Manhattan Midwestern farmers should begin thinking now about their possible role in an anti-pollution method that is receiving increasing attention, Sen. Sam Brownback told an audience at Kansas State University.
Carbon sequestration the technical term for taking excess carbon dioxide out of the atmosphere and storing it is thought by some scientists to be a plausible way of containing worldwide warming trends.
Kansas State is one of nine universities where researchers are studying how farming methods affect the absorption of carbon dioxide by soil. Brownback's fellow Kansas Republican, Sen. Pat Roberts, helped secure funding for the research.
Brownback has introduced a bill that would reward landowners for practices that help pull carbon dioxide out of the atmosphere and store it in soil. Those methods include keeping acreage out of production and using low-till or no-till farming that leaves some plants in place.

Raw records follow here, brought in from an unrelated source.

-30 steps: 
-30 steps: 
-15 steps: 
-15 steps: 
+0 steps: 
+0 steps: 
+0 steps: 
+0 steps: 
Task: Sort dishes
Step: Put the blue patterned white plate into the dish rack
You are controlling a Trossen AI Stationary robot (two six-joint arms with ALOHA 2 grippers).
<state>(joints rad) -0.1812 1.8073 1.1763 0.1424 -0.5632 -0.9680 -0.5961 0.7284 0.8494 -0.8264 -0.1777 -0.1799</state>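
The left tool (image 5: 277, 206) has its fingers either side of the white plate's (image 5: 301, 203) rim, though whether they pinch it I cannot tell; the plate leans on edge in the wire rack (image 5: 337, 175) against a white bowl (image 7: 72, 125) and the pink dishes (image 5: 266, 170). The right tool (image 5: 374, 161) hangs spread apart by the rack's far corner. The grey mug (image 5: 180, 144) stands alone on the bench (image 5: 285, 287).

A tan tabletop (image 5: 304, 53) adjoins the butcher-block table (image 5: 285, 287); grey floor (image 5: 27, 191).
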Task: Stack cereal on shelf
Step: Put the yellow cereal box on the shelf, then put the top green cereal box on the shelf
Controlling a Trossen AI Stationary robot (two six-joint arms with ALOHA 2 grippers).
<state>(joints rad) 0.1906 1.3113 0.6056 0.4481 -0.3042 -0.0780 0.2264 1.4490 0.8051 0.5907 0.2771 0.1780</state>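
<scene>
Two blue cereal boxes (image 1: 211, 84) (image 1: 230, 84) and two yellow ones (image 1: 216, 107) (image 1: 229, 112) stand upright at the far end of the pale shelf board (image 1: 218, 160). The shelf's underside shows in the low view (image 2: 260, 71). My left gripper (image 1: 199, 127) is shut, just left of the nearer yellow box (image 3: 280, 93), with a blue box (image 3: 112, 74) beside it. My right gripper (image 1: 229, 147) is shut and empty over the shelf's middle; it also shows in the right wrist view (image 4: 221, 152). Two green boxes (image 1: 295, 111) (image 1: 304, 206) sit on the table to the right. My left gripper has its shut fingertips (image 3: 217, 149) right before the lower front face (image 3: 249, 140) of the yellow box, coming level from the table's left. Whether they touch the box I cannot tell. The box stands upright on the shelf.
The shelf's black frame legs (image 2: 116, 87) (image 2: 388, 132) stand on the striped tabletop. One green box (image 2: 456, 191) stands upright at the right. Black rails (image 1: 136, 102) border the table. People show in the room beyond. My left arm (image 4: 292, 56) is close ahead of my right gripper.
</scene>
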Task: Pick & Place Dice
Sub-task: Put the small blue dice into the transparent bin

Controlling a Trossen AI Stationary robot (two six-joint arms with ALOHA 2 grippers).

But at some point, the economics of the marketplace the supply of carbon-storing soil and the demand for it by businesses that produce the gas will come into play, Brownback said Monday at a Kansas State conference on the topic.
"I think it's important that agriculture get involved in this discussion now," he said.
Staying on the sidelines means farmers will be left behind and caught in governmental regulation, he said.
He said he would rather that farmers negotiate on the open market with companies willing to pay them to keep soil in a carbon-absorbing condition.
Charles Rice, a Kansas State professor of agronomy and one of the organizers of the conference, said the Midwest has high-carbon soils that have been mined over the generations.
"I guess on the positive side, this means these soils have the high potential to store carbon," he said.